En ese momento, el director de RR. HH., preocupado por el proceso de contratación del día, fue informado abruptamente por su personal sobre la conmoción en el exterior. En cuanto oyó la presencia de Harlee, abandonó sus tareas y salió apresuradamente sin pensárselo dos veces.
Al acercarse a Harlee, la saludó nerviosamente, con tono adulador.
—Señorita Sanderson.
La expresión de Harlee se volvió fría, su voz aguda.
«Me han dicho que discriminamos a las personas con discapacidad».
El director de RR. HH. se estremeció y balbuceó: «Eso…».
«¡No, señorita Sanderson! Eso es un malentendido… Nunca haríamos tal cosa».
«¿De verdad?», Harlee levantó una ceja.
El director de RR. HH. se quedó paralizado, luchando por interpretar los pensamientos de Harlee, inseguro de cómo salvar la situación.
Antes de que pudiera decir nada, la voz de Harlee rompió la tensión.
«Todo el mundo, no os vayáis todavía».
La multitud se detuvo en seco, incluida Kayla, que había estado tratando de escabullirse sin ser vista.
Volviéndose hacia Gussie, Harlee dijo con una sonrisa de complicidad: «Admiro a los que saben cómo ajustar cuentas». Siguiendo la señal de Harlee, Gussie se abalanzó hacia Kayla sin perder el ritmo. ¡Bofetada!
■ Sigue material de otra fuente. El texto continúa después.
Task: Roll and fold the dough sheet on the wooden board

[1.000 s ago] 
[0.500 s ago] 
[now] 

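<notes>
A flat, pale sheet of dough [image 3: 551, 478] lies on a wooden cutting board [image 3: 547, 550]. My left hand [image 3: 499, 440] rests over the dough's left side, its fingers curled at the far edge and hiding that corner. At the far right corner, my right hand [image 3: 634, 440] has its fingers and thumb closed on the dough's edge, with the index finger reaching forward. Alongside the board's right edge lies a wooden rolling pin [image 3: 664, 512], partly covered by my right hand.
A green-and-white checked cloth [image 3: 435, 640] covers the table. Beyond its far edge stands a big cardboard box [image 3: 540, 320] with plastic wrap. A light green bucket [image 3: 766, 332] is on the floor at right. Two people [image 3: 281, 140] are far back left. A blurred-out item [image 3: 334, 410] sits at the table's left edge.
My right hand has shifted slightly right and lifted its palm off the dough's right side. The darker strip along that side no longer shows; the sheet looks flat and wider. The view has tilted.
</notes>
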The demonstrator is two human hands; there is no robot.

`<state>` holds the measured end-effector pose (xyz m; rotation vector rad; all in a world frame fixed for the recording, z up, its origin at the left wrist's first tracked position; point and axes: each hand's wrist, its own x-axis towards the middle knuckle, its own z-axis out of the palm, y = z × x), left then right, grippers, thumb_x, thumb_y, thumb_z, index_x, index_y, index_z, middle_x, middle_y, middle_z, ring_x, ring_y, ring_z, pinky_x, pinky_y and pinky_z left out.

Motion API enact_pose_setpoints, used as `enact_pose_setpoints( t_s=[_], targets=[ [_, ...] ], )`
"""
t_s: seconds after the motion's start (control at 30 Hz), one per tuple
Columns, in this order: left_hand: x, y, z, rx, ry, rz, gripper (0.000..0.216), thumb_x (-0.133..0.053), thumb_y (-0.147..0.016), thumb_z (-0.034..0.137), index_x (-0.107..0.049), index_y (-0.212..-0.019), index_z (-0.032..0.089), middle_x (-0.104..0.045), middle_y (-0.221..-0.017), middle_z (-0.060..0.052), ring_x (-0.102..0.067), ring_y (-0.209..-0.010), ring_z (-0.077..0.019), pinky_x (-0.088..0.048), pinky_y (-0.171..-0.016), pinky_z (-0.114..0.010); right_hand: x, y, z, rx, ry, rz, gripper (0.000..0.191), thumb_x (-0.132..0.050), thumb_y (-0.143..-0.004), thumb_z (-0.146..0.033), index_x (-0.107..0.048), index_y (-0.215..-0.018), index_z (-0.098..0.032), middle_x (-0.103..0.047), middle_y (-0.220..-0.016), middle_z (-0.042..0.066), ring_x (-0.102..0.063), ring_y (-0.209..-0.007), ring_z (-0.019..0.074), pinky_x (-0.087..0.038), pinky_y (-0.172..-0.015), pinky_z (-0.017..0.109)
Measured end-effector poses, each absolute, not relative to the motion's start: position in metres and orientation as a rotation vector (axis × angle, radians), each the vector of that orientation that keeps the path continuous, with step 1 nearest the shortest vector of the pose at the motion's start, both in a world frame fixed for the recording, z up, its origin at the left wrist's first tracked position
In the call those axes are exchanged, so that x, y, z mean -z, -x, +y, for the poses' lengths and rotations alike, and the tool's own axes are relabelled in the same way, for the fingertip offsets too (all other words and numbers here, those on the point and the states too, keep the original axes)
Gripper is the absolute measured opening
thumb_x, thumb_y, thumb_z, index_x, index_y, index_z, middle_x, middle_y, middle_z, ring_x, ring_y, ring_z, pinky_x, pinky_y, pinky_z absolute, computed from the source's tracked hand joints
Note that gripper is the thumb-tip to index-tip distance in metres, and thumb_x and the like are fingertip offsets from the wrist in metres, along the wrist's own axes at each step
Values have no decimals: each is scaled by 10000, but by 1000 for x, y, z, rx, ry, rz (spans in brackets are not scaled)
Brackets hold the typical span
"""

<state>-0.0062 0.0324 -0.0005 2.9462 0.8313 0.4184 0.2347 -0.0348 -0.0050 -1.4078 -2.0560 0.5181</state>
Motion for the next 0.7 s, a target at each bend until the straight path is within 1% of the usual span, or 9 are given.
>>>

El sonido de la bofetada resonó por la habitación.
Harlee ladeó la cabeza, intrigada por la rapidez con la que Gussie había actuado. Entrecerró los ojos en señal de aprobación. Estaba tentada de preparar a Gussie.
Kayla, humillada y furiosa, levantó la mano para tomar represalias, pero Harlee la interceptó sin esfuerzo y la arrojó a un lado como si no fuera nada.
La multitud se quedó paralizada, abrumada por las rápidas y decisivas acciones de Harlee.
Incluso Gussie se quedó atónita por un momento, no por la contundencia de Harlee, sino por el cambio en el enfoque de Harlee. Hace años, Harlee se propuso exponer su razonamiento antes de derribar a alguien.
Aunque furiosa, Kayla, plenamente consciente de la influencia de Harlee, apretó los dientes y no dijo nada, lanzando una mirada de odio a Gussie.
Mientras la multitud seguía boquiabierta, incrédula, Harlee se volvió hacia Gussie, su expresión se suavizó.
«¿Puedo ver tu currículum?».
Gussie parpadeó sorprendida antes de sacar rápidamente su currículum y entregárselo con ambas manos.
«Por supuesto».
Harlee hojeó las páginas con indiferencia, luego levantó la vista y preguntó: «¿Estás solicitando el puesto de diseñadora de moda?».